There were issues with the length of the stage and ensuring complete coverage of all competing cars. And then there was the tactical approach from the factory Citroën Xsara kit cars of Philippe Bugalski and Jesus Puras – running first and second in the overall classification, team principal Guy Frequelin made it clear they weren’t to challenge for bonus points and jeopardise the win.
Why were these sensational Xsaras going so slowly? How was the car winning the rally the slowest on the live TV stage? Confusion reigned among the casual fans.
There were more tactics when the second and final live TV points stage ran in Finland as Auriol and Thomas Rådstrom were retired from the classification to give them a better potential start place on the road in the pursuit of three points.
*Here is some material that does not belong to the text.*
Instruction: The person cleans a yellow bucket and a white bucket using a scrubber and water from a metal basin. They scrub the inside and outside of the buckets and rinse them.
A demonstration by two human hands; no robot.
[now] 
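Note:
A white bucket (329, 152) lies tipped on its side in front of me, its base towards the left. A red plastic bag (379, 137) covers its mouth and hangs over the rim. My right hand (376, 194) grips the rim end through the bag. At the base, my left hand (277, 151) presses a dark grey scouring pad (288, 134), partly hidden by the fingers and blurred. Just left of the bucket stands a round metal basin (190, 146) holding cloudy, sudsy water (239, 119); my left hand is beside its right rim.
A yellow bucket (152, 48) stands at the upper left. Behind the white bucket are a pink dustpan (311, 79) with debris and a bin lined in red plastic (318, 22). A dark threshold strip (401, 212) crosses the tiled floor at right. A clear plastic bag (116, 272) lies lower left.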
It worked for Auriol who bagged the big three for the second time. The Frenchman, along with Tommi Mäkinen (who was second on the rally-ending Ruuhimaki test), made more history as they became the first drivers to score championship points having retired from a WRC round.
Just as it has today, changes to the point structure of the WRC sparked controversy of a similar nature almost quarter of a century ago.
While not everybody was in agreement, the changes which followed 1999 helped establish conditions for the WRC to blossom with more manufacturer support and innovation than ever before. Much of that came from Richards following his acquisition of ISC from Ecclestone.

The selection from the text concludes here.